The attack chain demonstrates a clear understanding of modern software development practices and their inherent weaknesses.

  1. Initial Access: The campaign began with the compromise of developer accounts. Evidence suggests this was achieved through infostealer malware campaigns targeting developers' machines. This aligns with the MITRE ATT&CK technique T1555 - Credentials from Password Stores.

  2. Execution & Persistence: Using the compromised credentials (T1078 - Valid Accounts), TeamPCP automated the process of pushing malicious commits. They modified CI/CD pipeline configurations, a technique known as T1137.004 - CI/CD Pipeline Modification. This modification acted as a persistence mechanism, ensuring the malicious code would execute whenever the CI/CD pipeline was triggered (e.g., on a new push or pull request).

  3. Exfiltration: The malicious workflows were designed to capture sensitive data. This included API keys, tokens, and other secrets stored in the CI/CD environment. The data was then exfiltrated to an attacker-controlled C2 server, consistent with T1537 - Transfer Data to Cloud Account.
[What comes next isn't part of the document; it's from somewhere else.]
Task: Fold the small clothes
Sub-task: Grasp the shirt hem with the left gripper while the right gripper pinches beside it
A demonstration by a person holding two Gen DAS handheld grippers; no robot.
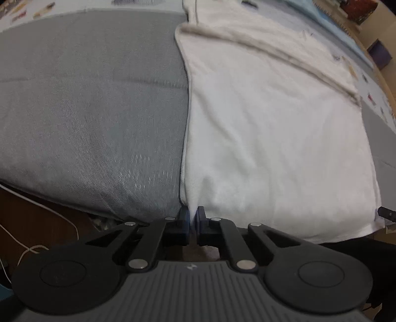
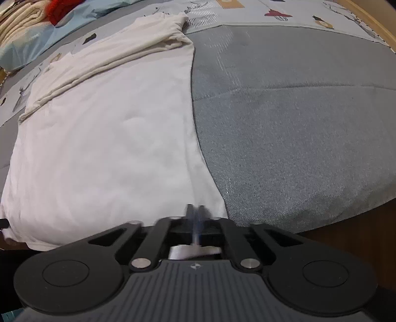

  4. Impact: Beyond data theft, the campaign included a destructive component. In targeted attacks against entities in Iran and Israel, the attackers deployed wiper malware. This use of T1485 - Data Destruction indicates a dual purpose, aiming to cause disruption and damage in addition to espionage or financial gain.


Impact Assessment

The Megalodon campaign has significant and far-reaching implications. For the 5,561 affected projects, the immediate impact is the potential theft of critical secrets, which could lead to further compromise of production systems, cloud infrastructure, and user data. The reputational damage to these projects, many of which are open-source and rely on community trust, is substantial. The attack's broad targeting across sectors like cloud infrastructure and cryptocurrency means that the stolen credentials could be used to attack a wide array of downstream services and organizations. The geopolitical dimension, with destructive attacks on Iranian and Israeli targets, elevates this from a standard cybercrime event to a hybrid operation with potential nation-state involvement or alignment.


IOCs — Directly from Articles

No specific file hashes, IP addresses, or domains were mentioned in the source articles.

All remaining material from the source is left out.